La Bolsa de Comercio de Rosario redujo en 200.000 hectáreas su proyección para el presente ciclo, por la falta de lluvias en algunas zonas. La producción rondaría así los 15,6 millones de toneladas, 35% más que el año pasado.


“A pesar de que se espera que esta sea la menor siembra triguera de los últimos 8 años, se afirma un escenario de normalidad y un horizonte productivo prometedor para el cereal argentino”, afirmó la Bolsa de Comercio de Rosario (BCR), al dar a conocer su informe mensual de estimaciones a nivel nacional.

A través de su Guía Estratégica para el Agro (GEA), la BCR redujo en otras 200.000 hectáreas su proyección de siembra de trigo, como consecuencia de lluvias que no llegaron o lo hicieron tarde a algunas regiones clave, como el territorio cordobés.


De este modo, el área triguera se ubicaría finalmente en solo 5,4 millones de hectáreas, según esta estimación.

EL TRIGO Y LAS LLUVIAS
El lado optimista que observa la Bolsa rosarina respecto al trigo se basa en las lluvias que sí alcanzaron a algunas regiones importantes como el norte de La Pampa y Buenos Aires, el extremo sur de Córdoba, el centro y sur de Santa Fe y el sudeste entrerriano.

Vale recordar, por otra parte, que en el núcleo triguero del sur bonaerense, las precipitaciones vienen acompañando incluso desde el verano y por eso allí las proyecciones son muy buenas.

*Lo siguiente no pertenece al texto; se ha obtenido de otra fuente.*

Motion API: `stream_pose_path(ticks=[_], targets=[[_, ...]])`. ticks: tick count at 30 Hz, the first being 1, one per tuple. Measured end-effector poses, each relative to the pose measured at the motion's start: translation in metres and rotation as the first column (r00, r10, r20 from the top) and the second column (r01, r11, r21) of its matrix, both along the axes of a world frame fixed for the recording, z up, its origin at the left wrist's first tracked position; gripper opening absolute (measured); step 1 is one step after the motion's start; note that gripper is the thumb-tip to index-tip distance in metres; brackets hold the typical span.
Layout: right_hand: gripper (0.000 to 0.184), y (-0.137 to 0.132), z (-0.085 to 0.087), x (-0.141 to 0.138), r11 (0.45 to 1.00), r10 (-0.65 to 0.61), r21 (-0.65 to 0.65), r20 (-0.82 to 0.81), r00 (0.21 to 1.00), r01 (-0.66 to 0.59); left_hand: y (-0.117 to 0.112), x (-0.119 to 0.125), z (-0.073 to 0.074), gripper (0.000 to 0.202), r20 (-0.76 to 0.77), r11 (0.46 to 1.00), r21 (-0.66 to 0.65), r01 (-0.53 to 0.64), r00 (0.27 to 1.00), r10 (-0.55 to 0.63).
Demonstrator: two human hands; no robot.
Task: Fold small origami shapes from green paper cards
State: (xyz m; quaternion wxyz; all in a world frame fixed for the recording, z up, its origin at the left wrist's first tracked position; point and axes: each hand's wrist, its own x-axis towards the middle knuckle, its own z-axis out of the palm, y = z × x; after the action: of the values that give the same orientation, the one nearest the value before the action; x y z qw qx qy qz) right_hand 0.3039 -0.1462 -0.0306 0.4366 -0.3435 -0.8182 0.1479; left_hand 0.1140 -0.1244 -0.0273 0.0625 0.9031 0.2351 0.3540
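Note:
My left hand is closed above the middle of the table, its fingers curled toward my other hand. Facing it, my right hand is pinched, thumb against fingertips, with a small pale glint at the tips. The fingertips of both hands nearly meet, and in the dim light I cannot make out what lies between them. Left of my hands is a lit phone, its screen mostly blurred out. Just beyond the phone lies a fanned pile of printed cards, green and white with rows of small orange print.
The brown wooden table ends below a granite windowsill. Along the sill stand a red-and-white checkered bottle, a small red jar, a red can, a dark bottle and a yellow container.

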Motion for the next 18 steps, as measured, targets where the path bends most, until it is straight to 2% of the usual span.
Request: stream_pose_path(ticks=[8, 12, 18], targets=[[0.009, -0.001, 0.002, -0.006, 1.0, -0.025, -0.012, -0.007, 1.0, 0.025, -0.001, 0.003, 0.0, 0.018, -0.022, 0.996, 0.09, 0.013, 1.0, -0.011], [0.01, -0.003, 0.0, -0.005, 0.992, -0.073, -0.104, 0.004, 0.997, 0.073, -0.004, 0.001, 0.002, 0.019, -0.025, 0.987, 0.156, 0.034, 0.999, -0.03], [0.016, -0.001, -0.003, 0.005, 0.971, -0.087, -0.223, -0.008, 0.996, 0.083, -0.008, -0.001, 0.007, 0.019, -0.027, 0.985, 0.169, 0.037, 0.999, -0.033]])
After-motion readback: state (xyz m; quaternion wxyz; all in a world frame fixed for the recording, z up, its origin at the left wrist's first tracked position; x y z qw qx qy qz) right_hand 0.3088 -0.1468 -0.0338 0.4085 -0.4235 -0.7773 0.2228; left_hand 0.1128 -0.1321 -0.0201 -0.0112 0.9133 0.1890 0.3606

“En La Pampa llegan a tiempo y son festejadas para poder sembrar lo que falta de trigo a partir de la próxima semana. En la estimación que se hacía días antes de estas lluvias, se esperaba una reducción de área muy importante. Ahora se espera que se logren sembrar 20.000 ha más que hace un mes”, ejemplificó la GEA.



Del mismo modo, “para el centro oeste y sudoeste bonaerense, se suaviza la fuerte caída que se preveía días antes de estas lluvias”.

Como se mencionó el mayor problema en este contexto es Córdoba, donde “las lluvias llegan tarde para relanzar la siembra y se afirma un escenario de menor presencia del cereal, con un ajuste de 100.000 hectáreas menos que lo estimado en junio”, agrega el reporte.


MEJOR QUE EL AÑO PASADO
Lo bueno es que, al haber arribado estas lluvias a algunas zonas, no solo se favorece la condición del cultivo implantado, sino que alientan a los productores a reforzar los planes de fertilización.

Según la GEA, “hace dos meses, el trigo mostraba un escenario de siembra casi tan seco como en el 2009, lo que hacía dudar sobre el resultado productivo, temiéndose una repetición del 2022”.

Sin embargo, si bien no llovió como se esperaba durante el otoño, las importantes lluvias de finales de mayo, y estas últimas lluvias que alcanzaron al oeste, con montos que casi duplican lo que suele dejar todo el mes de julio, “dejan atrás el escenario de fuerte escasez del 2022”.

Bajo este panorama, la proyección preliminar de cosecha se ajusta a 15,6 millones de toneladas, lo que implica casi un millón menos que el cálculo previo, pero un 35% más que los apenas 11,5 millones de toneladas de la campaña pasada.